Aim of the task: Reproduce the full listing below unchanged, apart from the pictures.

== Dataset extract

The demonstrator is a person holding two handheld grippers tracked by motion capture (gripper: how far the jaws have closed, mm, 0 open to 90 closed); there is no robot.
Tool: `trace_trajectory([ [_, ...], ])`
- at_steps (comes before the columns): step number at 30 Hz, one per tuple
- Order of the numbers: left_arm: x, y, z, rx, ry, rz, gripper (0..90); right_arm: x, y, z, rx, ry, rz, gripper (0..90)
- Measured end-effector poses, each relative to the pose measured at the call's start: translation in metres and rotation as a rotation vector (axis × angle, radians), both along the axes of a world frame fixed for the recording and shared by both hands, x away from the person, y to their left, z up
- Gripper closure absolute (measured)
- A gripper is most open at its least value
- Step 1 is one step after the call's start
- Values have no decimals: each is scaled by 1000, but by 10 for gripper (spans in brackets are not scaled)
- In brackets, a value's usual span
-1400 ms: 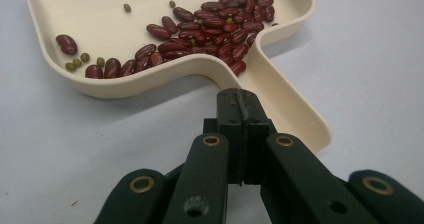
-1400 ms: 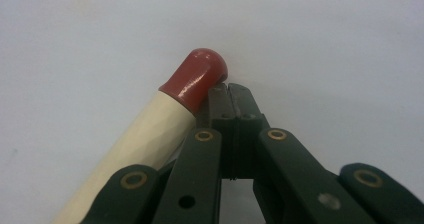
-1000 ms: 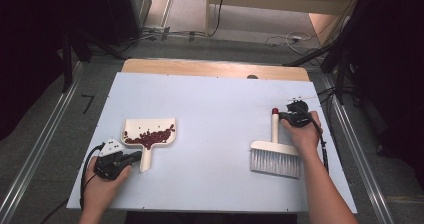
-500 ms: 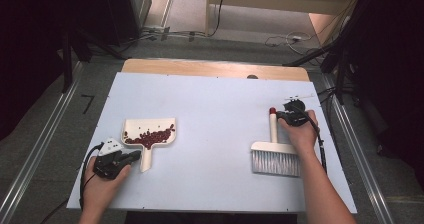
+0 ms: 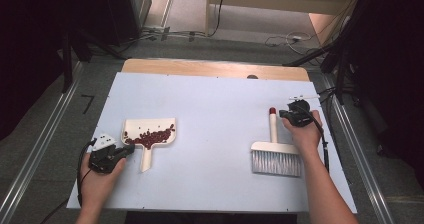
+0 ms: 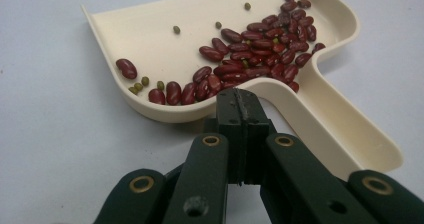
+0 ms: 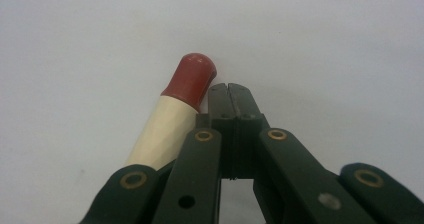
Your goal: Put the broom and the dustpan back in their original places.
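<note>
On the bench, the left gripper rests beside the bean-filled dustpan and the right gripper beside the brush handle's red tip — both pairs of fingers pressed together, holding nothing.

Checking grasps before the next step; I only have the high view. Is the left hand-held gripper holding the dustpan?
Observer: No. The left hand-held gripper is shut on nothing, tips close by the dustpan wall where the handle joins.
Operator: Right one on the brush?
Observer: No. The right hand-held gripper is shut beside the red cap, not around it.
Operator: Only red beans?
Observer: No, a few small green beans lie among them.
</note>
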State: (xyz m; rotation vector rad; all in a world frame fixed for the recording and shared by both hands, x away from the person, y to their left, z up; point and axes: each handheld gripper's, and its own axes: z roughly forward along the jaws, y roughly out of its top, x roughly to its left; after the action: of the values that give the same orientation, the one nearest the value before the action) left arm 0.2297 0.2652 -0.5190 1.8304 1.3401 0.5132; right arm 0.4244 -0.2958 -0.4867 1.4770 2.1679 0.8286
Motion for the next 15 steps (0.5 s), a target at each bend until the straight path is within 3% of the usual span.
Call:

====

Solution below:
The demonstrator is a person holding two handheld grippers tracked by motion capture (gripper: how far the jaws have closed, mm, 0 open to 90 closed); there is no robot.
Tool: `trace_trajectory([ [_, ...], ])`
- at_steps (comes before the columns): step number at 30 Hz, one per tuple
- Order of the numbers: left_arm: x, y, z, rx, ry, rz, gripper (0..90); right_arm: x, y, z, rx, ry, rz, gripper (0..90)
- Measured end-effector poses, each relative to the pose measured at the call's start: translation in metres and rotation as a rotation vector (axis × angle, radians), both along the axes of a world frame fixed for the recording and shared by both hands, x away from the person, y to their left, z up
- Gripper closure absolute (measured)
- A gripper is most open at its least value
- Step 1 is one step after the call's start
- Values have no decimals: each is scaled by 1000, but by 10 for gripper (spans in brackets are not scaled)
- In brackets, a value's usual span
-1400 ms: 
-1400 ms: 
-1000 ms: 
-500 ms: 
+0 ms: 
+0 ms: 
+0 ms: 
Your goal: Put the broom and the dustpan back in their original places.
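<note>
On the bench, the left gripper rests beside the bean-filled dustpan and the right gripper beside the brush handle's red tip — both pairs of fingers pressed together, holding nothing.

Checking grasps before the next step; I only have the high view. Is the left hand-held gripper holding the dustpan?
Observer: No. The left hand-held gripper is shut on nothing, tips close by the dustpan wall where the handle joins.
Operator: Right one on the brush?
Observer: No. The right hand-held gripper is shut beside the red cap, not around it.
Operator: Only red beans?
Observer: No, a few small green beans lie among them.
</note>
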State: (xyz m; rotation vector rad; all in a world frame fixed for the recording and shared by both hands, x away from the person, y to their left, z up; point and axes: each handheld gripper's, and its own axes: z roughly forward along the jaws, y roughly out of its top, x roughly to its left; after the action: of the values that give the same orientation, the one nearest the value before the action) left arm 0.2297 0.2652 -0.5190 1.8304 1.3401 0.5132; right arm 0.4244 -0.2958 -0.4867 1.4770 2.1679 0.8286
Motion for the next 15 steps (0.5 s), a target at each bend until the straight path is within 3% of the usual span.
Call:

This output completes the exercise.